Show HN: Bag of words – Build and share smart data apps using AI

Bag of words is a platform that enables users to create comprehensive dashboards with a single prompt and refine them iteratively, integrating seamlessly with various data sources. It offers key features such as data source integration, natural language queries, dashboard management, and LLM compatibility, with options for quick start using Docker or local development using Python and Node.js.

Open-CUAK: "OpenAI Operator" Now Goes Open Source

Open-CUAK is a platform for managing automation agents at scale, starting with browsers, designed to ensure reliability and scalability, and is being developed as an open-source project by Aident AI. The platform aims to provide a range of features, including vision-based automation, remote browser management, and account access management, with the goal of making automation more abundant and equally distributed.

Step-Video-T2V: 30B open source text-to-video foundation model

The Step-Video-T2V model is a state-of-the-art text-to-video pre-trained model with 30 billion parameters, capable of generating videos up to 204 frames.

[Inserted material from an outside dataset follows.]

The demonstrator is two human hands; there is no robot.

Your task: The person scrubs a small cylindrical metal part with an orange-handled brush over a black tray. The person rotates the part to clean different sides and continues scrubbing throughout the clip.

The model utilizes a deep compression VAE for videos, achieving 16x16 spatial and 8x temporal compression ratios, and incorporates Direct Preference Optimization to enhance the visual quality of the generated videos.

Cake: Distributed LLM and StableDiffusion inference for mobile desktop or server

Cake is a Rust framework for distributed inference of large AI models, allowing users to repurpose consumer hardware into a heterogeneous cluster to run models that wouldn't normally fit in a single device's GPU memory. The project aims to make AI more accessible and democratic by leveraging planned obsolescence, and it supports various operating systems and architectures, including Linux, Windows, macOS, Android, and iOS.

Barebone web research agent (Apache 2.0)

The Web Research Agent is a Python-based tool that uses the Claude 3.5 Sonnet AI model to automatically gather and analyze information from the web, with features such as dynamic field inference, web search, and webpage content extraction. The agent can be used via command line or imported into Python code, and provides structured JSON output with results and process documentation, with configurable parameters and robust error handling.